Jeff Way

Statement

The series, “Grid Head”, synthesizes various aspects of my artistic practice.  My geometric abstract “Chalk Line” paintings from the early 70’s, utilizes the grid as an organizing principle.  The formal structure provided a sense of order and stability against which I dispersed powdered pigments, applied with a chalk line, creating tension of opposition or duality – a tension I revisit in the “Grid Head” series.

In 1974, I turned from this purely abstract approach to art making to an image based practice, reflecting a psychologically charged direction.  Faces, or heads, in my personal iconography, are the source and center of psychological expression.  Beginning with a fascination with German Expressionist painting, these symbols subsequently became a major motif in my paintings. 

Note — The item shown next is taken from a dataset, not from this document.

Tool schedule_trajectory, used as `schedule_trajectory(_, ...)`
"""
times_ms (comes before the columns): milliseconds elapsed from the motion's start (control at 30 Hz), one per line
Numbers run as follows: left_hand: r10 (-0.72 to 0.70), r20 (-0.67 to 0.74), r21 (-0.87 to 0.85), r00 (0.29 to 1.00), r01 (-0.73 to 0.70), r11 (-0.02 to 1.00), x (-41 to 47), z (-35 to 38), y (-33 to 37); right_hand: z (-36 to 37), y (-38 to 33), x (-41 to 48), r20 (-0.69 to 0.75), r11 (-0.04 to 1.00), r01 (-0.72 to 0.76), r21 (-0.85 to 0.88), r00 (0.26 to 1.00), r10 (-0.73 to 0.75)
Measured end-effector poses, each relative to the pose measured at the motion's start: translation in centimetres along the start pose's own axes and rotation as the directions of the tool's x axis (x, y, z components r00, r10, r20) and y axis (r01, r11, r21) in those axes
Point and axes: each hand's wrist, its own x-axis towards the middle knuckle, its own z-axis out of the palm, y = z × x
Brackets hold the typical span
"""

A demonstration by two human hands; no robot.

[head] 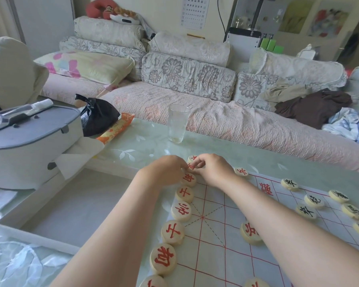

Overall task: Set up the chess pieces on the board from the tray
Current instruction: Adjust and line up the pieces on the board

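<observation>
A white paper board (220, 222) with red lines lies on the glass table. Round pale wooden pieces with red characters stand in a row (180, 211) along the board's left edge. Both my hands meet at the far end of that row. My left hand (166, 169) and my right hand (212, 168) both have fingertips on a red piece (190, 167) there, which is mostly hidden under the fingers. Another red piece (192, 158) shows just beyond. Black-lettered pieces (314, 200) sit on the board's right side. No tray is recognisable.
An empty drinking glass (177, 123) stands on the table beyond the board. A grey-lidded appliance (29, 139), a black plastic bag (97, 114) and an orange packet (116, 128) sit at the left. A sofa with cushions runs along the far side.
</observation>
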Motion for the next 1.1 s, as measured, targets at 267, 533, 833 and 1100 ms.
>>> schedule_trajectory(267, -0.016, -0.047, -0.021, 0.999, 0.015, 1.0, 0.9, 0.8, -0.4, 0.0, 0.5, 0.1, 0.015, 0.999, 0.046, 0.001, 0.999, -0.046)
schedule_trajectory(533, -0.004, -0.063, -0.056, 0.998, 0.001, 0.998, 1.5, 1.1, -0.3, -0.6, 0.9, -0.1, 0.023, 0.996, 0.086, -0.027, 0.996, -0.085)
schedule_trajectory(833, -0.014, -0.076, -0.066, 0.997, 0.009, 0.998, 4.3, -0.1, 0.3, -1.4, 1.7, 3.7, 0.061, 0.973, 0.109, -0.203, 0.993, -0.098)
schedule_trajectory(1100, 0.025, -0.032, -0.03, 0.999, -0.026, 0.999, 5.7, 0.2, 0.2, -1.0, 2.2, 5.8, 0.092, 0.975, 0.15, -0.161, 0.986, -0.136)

To create the “Grid Head” paintings, I used a technique I developed in the early 1970’s, forcing a Xerox machine to act as a camera.  Objects placed on the Xerox machine’s glass plate are moved while the machine is scanning, allowing for abstractions and distortions of the images to develop.  The “Grid Heads” themselves are comprised of multiple versions of a small, white plastic mask, an abstract face with just holes for eyes and nose; the face formed with horizontal and vertical bands that intersect to form a grid.  This mask was combined with a piece of fabric, also displaying a grid pattern.  In the resulting images the fabric becomes drapery, which billows and folds as the head bends, stretches and twists in space. In these paintings, the grid, which would normally provide a sense of structure and stability, becomes completely destabilized.  Color becomes a formal element to intensify the emotional and psychological aspects of the work.

In the “Topsy-Turvy” series of “Grid Heads”, the proportion of the heads is elongated and two are joined along the nose shape.  This gives the heads a more anthropomorphic presence, amplifying the disorienting content of the paintings. This in turn is reflective of our contemporary collective state of mind.  My intention in these paintings is to intensify their visual and psychological impact through varying degrees of abstraction, creating a feeling of displacement, while attempting to retain that essential, latent, tension between a sense of spontaneity and control.